Hari-hari di rumah Maya berulang seperti jarum jam tua—lambat dan membosankan, tapi pasti. Setiap pagi, sebelum fajar, ia bangun dengan tubuh yang berat. Ia terpaksa menjalani rutinitas, bukan karena keinginan. Di depan cermin, wajahnya memantulkan kelelahan yang membuatnya tampak lebih tua dari usianya. Garis-garis halus di sekitar matanya seperti peta dari malam-malam tanpa tidur. Senyumnya hanya sekilas, lebih seperti isyarat otomatis daripada ungkapan kebahagiaan.
Di dapur, ia merebus air untuk teh dan duduk diam, menatap panci yang mendidih. Di luar, dunia masih gelap. Hanya bunyi ketukan ujung jarinya di meja yang memecah keheningan.
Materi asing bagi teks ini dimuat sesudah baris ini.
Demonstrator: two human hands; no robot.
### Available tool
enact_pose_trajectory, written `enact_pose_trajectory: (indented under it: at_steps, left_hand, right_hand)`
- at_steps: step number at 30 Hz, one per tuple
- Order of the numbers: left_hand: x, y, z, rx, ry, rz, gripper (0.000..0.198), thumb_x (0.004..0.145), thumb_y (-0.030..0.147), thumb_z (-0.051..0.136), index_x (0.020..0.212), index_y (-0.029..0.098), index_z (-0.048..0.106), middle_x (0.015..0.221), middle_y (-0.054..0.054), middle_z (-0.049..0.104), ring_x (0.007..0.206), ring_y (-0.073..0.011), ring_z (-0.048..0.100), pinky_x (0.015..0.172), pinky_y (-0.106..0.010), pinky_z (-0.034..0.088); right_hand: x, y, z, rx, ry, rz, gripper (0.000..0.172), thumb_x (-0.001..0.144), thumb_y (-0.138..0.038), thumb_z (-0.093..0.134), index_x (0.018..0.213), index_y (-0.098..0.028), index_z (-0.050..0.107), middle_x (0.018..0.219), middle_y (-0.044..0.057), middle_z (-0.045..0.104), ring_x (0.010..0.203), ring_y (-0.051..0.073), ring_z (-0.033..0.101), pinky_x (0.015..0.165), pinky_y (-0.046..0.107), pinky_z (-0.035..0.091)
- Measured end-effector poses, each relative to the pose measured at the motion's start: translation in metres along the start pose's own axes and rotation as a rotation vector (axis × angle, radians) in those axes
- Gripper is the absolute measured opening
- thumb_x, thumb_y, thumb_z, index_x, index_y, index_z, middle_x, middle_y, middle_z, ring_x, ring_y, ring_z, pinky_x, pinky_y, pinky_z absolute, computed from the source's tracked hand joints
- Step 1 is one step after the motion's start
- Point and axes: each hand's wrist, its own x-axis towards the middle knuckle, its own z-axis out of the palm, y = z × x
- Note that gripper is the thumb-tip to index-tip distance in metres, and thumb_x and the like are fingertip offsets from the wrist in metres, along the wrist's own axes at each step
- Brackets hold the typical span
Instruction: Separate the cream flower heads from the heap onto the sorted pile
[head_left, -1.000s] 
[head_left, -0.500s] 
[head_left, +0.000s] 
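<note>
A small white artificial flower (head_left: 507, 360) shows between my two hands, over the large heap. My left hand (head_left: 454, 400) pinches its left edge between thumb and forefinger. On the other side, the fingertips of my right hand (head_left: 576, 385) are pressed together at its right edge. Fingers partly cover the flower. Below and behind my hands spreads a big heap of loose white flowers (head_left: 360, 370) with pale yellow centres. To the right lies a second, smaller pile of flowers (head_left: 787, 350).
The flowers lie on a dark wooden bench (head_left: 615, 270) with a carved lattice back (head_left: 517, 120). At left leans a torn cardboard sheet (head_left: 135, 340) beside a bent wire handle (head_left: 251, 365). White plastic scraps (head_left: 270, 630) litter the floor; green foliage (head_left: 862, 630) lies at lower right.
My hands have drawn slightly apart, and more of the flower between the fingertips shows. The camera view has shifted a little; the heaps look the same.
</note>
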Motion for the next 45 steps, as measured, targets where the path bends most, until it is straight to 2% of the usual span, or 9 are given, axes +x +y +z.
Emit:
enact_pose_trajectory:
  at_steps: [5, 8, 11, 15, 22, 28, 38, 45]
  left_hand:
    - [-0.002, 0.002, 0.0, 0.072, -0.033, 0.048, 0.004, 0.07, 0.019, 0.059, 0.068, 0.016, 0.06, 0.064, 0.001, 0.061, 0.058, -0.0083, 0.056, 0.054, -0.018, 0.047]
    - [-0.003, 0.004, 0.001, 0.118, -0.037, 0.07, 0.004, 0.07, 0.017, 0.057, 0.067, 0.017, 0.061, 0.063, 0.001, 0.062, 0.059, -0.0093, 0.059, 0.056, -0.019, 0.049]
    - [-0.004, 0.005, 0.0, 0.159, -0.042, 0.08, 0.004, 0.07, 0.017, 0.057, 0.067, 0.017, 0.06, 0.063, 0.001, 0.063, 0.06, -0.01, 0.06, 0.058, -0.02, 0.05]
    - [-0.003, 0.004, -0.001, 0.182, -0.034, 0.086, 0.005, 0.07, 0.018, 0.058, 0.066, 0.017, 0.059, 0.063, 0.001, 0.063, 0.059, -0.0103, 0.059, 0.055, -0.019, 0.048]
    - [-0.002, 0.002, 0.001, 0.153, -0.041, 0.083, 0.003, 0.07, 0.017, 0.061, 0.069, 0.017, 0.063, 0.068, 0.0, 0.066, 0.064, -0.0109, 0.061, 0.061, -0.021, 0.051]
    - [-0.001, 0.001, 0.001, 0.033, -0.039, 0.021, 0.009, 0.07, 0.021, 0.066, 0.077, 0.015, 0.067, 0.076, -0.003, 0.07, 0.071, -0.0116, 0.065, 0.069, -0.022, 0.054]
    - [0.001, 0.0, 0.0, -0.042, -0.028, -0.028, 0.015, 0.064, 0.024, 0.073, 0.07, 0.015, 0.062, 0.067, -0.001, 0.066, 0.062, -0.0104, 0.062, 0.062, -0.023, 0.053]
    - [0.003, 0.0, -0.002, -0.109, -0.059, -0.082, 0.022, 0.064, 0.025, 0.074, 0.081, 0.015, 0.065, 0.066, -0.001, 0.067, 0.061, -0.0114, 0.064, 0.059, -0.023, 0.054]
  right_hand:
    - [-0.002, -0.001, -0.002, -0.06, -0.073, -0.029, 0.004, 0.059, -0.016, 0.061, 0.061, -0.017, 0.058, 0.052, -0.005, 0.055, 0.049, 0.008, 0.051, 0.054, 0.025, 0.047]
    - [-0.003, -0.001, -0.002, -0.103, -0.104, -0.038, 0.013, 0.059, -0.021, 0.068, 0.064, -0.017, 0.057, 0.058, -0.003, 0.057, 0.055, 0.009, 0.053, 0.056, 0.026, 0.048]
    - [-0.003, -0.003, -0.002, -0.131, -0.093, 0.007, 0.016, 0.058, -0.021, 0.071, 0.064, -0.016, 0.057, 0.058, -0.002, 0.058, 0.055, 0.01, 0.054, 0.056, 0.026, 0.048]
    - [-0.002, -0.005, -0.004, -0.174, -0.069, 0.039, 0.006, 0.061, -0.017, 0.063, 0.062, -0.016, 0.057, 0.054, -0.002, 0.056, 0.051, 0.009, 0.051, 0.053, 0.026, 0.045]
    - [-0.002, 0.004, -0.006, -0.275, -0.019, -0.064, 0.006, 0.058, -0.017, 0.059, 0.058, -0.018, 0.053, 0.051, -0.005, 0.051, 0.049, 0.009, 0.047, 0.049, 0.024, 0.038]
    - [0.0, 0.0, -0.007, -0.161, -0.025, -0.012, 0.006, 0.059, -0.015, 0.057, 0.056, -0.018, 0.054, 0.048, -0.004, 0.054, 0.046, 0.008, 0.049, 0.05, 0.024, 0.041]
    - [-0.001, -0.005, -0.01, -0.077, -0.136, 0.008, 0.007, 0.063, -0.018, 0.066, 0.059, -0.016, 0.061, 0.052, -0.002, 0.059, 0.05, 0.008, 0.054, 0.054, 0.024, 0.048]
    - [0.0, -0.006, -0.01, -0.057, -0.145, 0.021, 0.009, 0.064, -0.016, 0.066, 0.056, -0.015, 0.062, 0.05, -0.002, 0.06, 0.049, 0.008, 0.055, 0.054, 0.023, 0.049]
Aria masih terlelap, terbungkus selimut. Maya menyiapkan sarapan: telur ceplok dan roti panggang. Suara gemerincing panci dan penggorengan terdengar seperti musik pengiring hari-harinya yang selalu sama. Saat semuanya siap, Maya menyusup ke kamar Aria. Ia duduk di tepi tempat tidur dan mengusap lengan putrinya dengan lembut.
"Sayang, waktunya bangun," bisiknya.
Aria mengerang pelan, memeluk selimut lebih erat. "Aku nggak mau sekolah." Suaranya serak, seperti membawa beban yang tak terlihat.
Maya menghela napas, mencoba mengabaikan rasa lelah yang menggantung di pundaknya. "Kamu harus pergi. Sekolah itu penting, sayang."
Aria membuka mata setengah, mengerutkan kening, dan mengalihkan pandangan ke dinding. Ia duduk dengan malas di tepi ranjang, jari-jarinya menggenggam ujung selimut seperti tali penyelamat.
Maya tahu ini bukan sekadar malas. Aria terperangkap dalam sesuatu yang lebih dalam—rasa berat yang tidak bisa ia ungkapkan. Maya mendekat, merapatkan jaket lusuhnya dan menyentuh bahu Aria. "Kamu bisa, Sayang. Aku tahu kamu kuat."
Aria mendesah berat, tapi akhirnya bangun dan mulai bersiap untuk sekolah. Mereka berjalan ke sekolah dalam sunyi, hanya suara langkah kaki menemani. Di depan gerbang sekolah, Aria berhenti sejenak, menatap aspal yang basah oleh embun pagi.
"Aku baik-baik aja, kok," gumamnya, meski matanya berkabut oleh keraguan.
Maya menggenggam tangan Aria sejenak, memberikannya kekuatan. "Ingat, kamu nggak sendirian, sayang."
Ketika Aria melangkah masuk, Maya berbalik dan berjalan menuju toko kelontong tempatnya bekerja. Di sana, segalanya terasa seperti mesin otomatis—menyusun barang, melayani pelanggan. Maya menyadari, entah kapan terakhir kali ia tersenyum tulus. Setiap senyuman yang ia berikan terasa seperti topeng.
Saat seorang ibu datang bersama anak kecil yang berlari-lari, kenangan masa lalu menyeruak. Ia teringat saat Aria masih balita—waktu itu tawa anaknya memenuhi rumah. Dulu semuanya terasa lebih ringan, lebih mudah.
Setiap sore, Maya menunggu Aria pulang. Namun, ketika Aria tiba, wajahnya selalu terlihat murung, seperti hari-harinya di sekolah hanya menambah beban. Di meja makan, Maya mencoba membuka percakapan, tapi kata-kata terasa berat.